Architecture and Construction in Steel (ed. Alan Blanc, Michael McEvoy and Roger Plank), SCI/SPON 1993
Review by Ian Ritchie, 1994
It is puzzling to know why the subject matter in this book ranged so widely as to be unable to cover its stated subject in depth. Articles (or so they seemed, rather than chapters) on such subjects as built up roofing might have their place in general books on construction, but do not add much to the subject matter in hand. Hard information is spread very thin, given the attempted scope of subject matter, and, at the same time, highly condensed, since it is confined to limited space left over after acres of smudgy black and white photographs. The quality of presentation is astonishingly poor. A lot of the clearer line illustrations and tables appear to be reproduced from the AJ.
Dipping at random, my associates and I expected to add to the depth of our knowledge on matters relevant to current design issues in ongoing projects. We were disappointed. To take a few examples: the pioneering work of Turlough O’Brien and Margaret Law on fire resistance of exposed steelwork is given only a small paragraph in the 11 pages devoted to the chapter on fire protection. The subject of galvanizing and metallic coatings comes under ‘sheet and strip”, but is not discussed very fully here, and given only a brief mention in the chapter on anti-corrosion measures. The subject of paint systems gets very thin coverage in this chapter. The short chapter on the nature of corrosion gives only a very abbreviated list of electrode potentials of metals. Cast steel is absent from the index (also flame spraying, thread rolling, silicon (as in its effect on galvanising), phosphating, powder metallurgy, precipitation hardening, Charpy, passivation, argon (though inert gas is in), Nitronic (though Nirosta is in), ….., though they are not all absent from passing mention in the text).
For hard, technical information on specific subjects, the book bears interesting comparison with the series of RIBA/British Steel professional studies open learning packages, which are more narrowly focussed. The package on Tension Structures (140 pages, including self-assessment exercises) by John Thornton, for example, is very similar to his and Ian Liddell’s contribution (31 pages in Spon’s book with a remarkably condensed coverage of the subject: text so concentrated as to be almost cryptic, and some important points might be missed by the unititiated). Tom Schollar’s chapter on connections is typical also of the densely packed text, although in this chapter the photographs are a little more informative than in some of the others.
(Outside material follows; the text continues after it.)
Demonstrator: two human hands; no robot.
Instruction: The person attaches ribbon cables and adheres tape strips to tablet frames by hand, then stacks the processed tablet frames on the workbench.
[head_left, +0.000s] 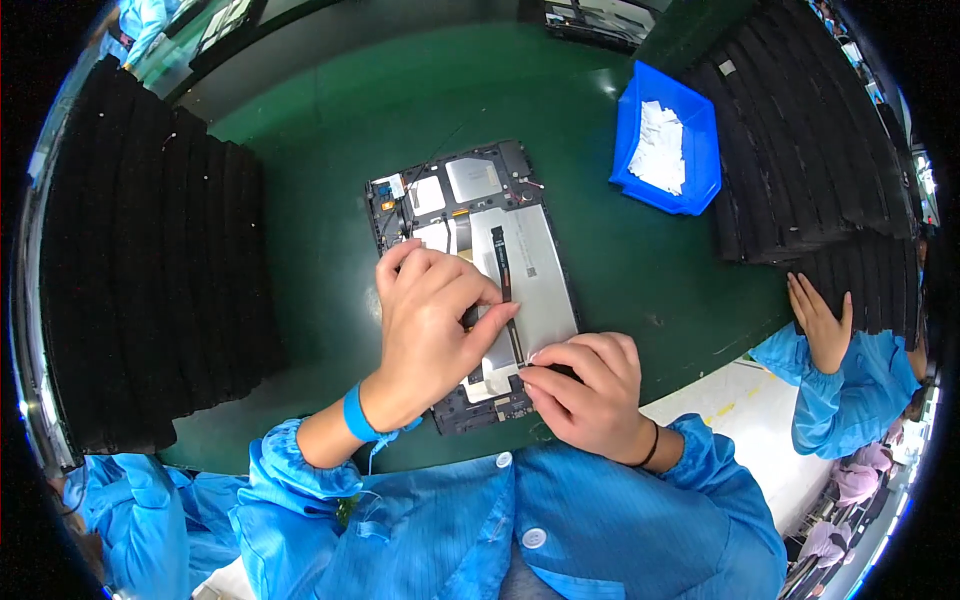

It is as if each contributor was asked to tell all he or she (just one woman author) knew about a complex subject in no more than 3000 words. The resulting style is often intense rather than relaxed. The presence of chapters on general principles, almost philosophical in nature, sit a little uncomfortably amongst chapters on strictly technical issues. The frequent repetition of much of the content, albeit from the points of view of different contributors, betrays the difficulty of editing such a hefty tome.
One is left wondering at whom the book is aimed. It might serve the needs of students, except that it is singularly unlikely to inspire. It is unlikely to be a serious resource for engineers. The dreary textbook format is exceptionally lacking in ability to communicate the potential excitement and enthusiasm that some of its contributors doubtless feel for their work in steel structures (we know – we have worked with a number of them).